**DESCRIPTION OF THE TASK**
Beginning at the line that holds "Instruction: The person", repeat every line through the last line of the material, exactly, and drop any pictures.

----- SUPPLIED INFORMATION

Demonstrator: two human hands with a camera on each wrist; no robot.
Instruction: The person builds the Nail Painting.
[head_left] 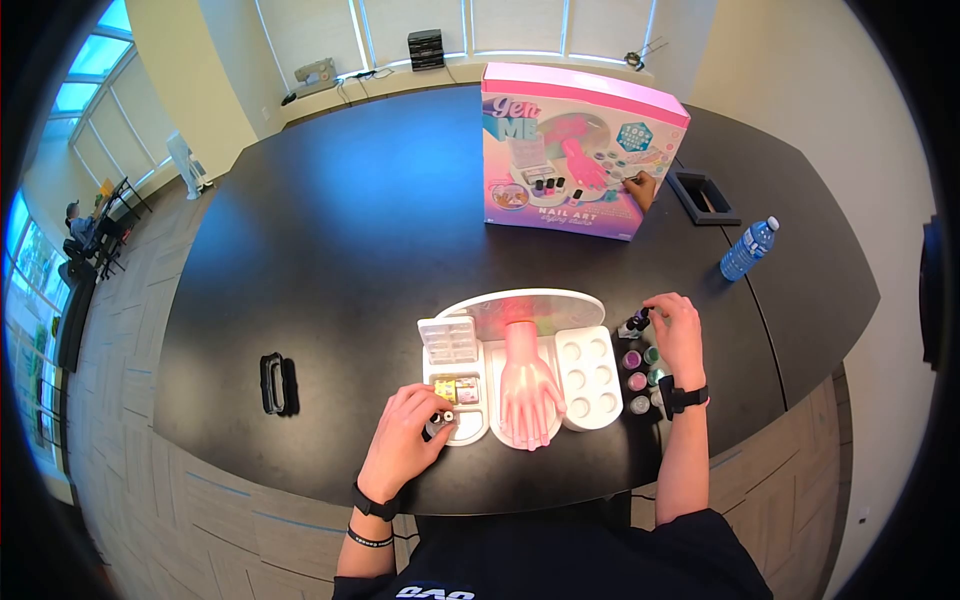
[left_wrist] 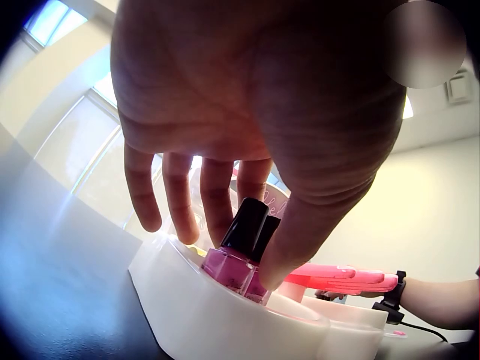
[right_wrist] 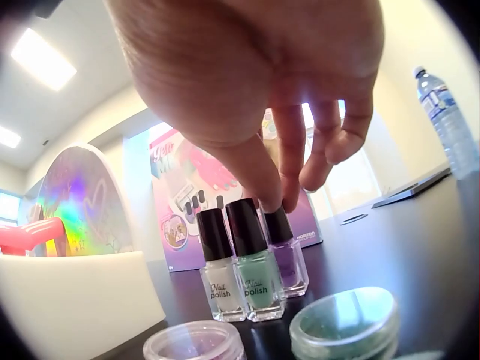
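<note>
My left hand (head_left: 408, 428) reaches into the left compartment of a white nail-art tray (head_left: 588, 365). There its thumb and fingers pinch a pink nail polish bottle (left_wrist: 225, 264) with a black cap, and a second black-capped bottle stands close against it. My right hand (head_left: 680, 335) pinches the black cap of a purple nail polish bottle (right_wrist: 292, 264) between thumb and fingertips. Beside that one stand a green nail polish bottle (right_wrist: 257, 283) and a white nail polish bottle (right_wrist: 220, 289). A pink model hand (head_left: 522, 375) lies palm down in the middle of the tray.
Several small glitter jars, such as a pink jar (head_left: 637, 382), stand right of the tray. Behind it are a nail art box (head_left: 565, 215), a water bottle (head_left: 750, 249) and a black table insert (head_left: 728, 218). A black frame-shaped object (head_left: 268, 385) lies far left.
</note>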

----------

**EXERCISE RESULT**
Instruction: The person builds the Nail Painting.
[head_left] 
[left_wrist] 
[right_wrist] 
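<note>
My left hand (head_left: 408, 428) reaches into the left compartment of a white nail-art tray (head_left: 588, 365). There its thumb and fingers pinch a pink nail polish bottle (left_wrist: 225, 264) with a black cap, and a second black-capped bottle stands close against it. My right hand (head_left: 680, 335) pinches the black cap of a purple nail polish bottle (right_wrist: 292, 264) between thumb and fingertips. Beside that one stand a green nail polish bottle (right_wrist: 257, 283) and a white nail polish bottle (right_wrist: 220, 289). A pink model hand (head_left: 522, 375) lies palm down in the middle of the tray.
Several small glitter jars, such as a pink jar (head_left: 637, 382), stand right of the tray. Behind it are a nail art box (head_left: 565, 215), a water bottle (head_left: 750, 249) and a black table insert (head_left: 728, 218). A black frame-shaped object (head_left: 268, 385) lies far left.
</note>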

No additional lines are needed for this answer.